The proposed indicator involves a numerical searching approach in the implementation process, which introduces an extra computational burden.
Table 6 showcases the processing time of the different indicators on the three real SAR images which all have the same size of 500 × 500 pixels. As can be seen, EPD has a very high computational efficiency, while RGO-BAI takes more time than EPD and DEI. We notice that the computational time of RGO-BAI on the ALOS-PALSAR image is notably shorter than that on the TerraSAR-X image. The main reason is that the ALOS-PALSAR image has more homogeneous areas; hence, the computational speed of RGO-BAI is accelerated by considering local homogeneity as described in
Section 2.4. We can also notice that the computational time of RGO-BAI on the AirSAR PolSAR image is longest, due to the transformation process of PolCM described in
Section 2.5.
5. Conclusions
The assessment of the edge-preservation capability for SAR image filters is a challenging task, because, theoretically, we do not have the clean references. Therefore, a reliable and robust blind assessment method is needed. Although several indicators have been presented by researchers to quantify the capability of SAR filters in edge preservation, most are not robust in practical use. The main reason for this lies in the fact that these indicators are normally derived based only on the basic multiplicative nature of speckle, and do not take into account the detailed statistical distribution traits of SAR data.
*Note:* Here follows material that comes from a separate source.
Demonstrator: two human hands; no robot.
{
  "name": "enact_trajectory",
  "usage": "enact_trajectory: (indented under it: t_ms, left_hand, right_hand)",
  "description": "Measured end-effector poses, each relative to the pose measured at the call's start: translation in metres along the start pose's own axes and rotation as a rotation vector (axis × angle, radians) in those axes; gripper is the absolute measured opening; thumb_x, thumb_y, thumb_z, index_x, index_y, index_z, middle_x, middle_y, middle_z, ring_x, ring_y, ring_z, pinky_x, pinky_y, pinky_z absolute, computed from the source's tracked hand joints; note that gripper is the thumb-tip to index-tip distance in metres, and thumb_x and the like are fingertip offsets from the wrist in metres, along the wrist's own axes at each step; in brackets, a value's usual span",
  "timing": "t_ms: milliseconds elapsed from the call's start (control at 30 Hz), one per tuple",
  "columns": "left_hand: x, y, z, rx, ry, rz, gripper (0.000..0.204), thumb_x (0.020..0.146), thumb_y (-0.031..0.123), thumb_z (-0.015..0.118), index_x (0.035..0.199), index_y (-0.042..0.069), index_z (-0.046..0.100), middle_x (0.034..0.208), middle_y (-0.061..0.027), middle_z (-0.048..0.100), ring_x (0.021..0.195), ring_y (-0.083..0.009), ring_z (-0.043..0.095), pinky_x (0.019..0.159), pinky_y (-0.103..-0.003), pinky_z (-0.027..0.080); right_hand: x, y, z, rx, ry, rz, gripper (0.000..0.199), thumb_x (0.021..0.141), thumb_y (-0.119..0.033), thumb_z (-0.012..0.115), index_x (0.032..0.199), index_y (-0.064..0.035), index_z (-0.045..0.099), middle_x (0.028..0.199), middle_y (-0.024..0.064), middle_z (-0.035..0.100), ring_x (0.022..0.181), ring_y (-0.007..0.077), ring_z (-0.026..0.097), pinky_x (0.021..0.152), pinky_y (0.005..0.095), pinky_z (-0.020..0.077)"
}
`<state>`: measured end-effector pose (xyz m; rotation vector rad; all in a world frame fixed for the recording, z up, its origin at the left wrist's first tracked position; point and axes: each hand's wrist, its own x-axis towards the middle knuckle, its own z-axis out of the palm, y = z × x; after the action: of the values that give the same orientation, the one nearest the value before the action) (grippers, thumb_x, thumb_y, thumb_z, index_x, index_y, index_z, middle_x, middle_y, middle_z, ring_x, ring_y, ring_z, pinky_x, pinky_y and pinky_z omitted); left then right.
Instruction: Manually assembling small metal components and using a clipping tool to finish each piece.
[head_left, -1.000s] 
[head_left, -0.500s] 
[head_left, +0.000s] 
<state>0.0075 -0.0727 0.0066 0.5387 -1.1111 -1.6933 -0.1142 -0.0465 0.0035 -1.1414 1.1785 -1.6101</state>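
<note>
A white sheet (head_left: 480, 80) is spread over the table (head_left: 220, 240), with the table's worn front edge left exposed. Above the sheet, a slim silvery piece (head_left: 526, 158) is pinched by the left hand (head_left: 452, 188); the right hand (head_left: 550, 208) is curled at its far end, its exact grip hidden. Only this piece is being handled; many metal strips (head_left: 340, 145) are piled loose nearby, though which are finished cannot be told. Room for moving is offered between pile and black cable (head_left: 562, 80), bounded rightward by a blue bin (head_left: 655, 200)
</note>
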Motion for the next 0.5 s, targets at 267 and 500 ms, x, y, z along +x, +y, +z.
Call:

In this paper, we have proposed the use of SAR RGO instead of the traditional arithmetic difference operator to quantify the edge gradient between two neighboring image patches. CIE is then employed to determine whether the ratio gradient in the filtered image is close to that in the unobserved clean image, based on the statistical distribution traits of the SAR ratio gradient. Finally, the proposed RGO-BAI is derived. In the process of solving the confidence intervals, we introduce a numerical searching approach and deploy some adaptive strategies to accelerate the searching speed. The proposed indicator is also extended to assess the PolSAR filters by transforming the polarimetric scattering matrix into a scalar which follows a Gamma distribution. To validate the reliability of RGO-BAI, we tested the indicator using the filtering results of some typical despeckling algorithms on four datasets. We also tuned the parameters of the different filters to test the robustness and logical consistency of RGO-BAI. The assessment values confirmed the outstanding performance of RGO-BAI from both the aspect of robustness and the aspect of logical consistency. The assessment values of RGO-BAI also have a high goodness of fit compared with the visual inspection on the filtered images. However, we also notice that the computational efficiency of RGO-BAI is relatively low due to the use of a numerical searching approach. In the future, the approaches with a high efficiency need to be studied in order to implement RGO-BAI, and the experiments on more PolSAR images from different sensors need to be conducted to inspect the feasibility of RGO-BAI.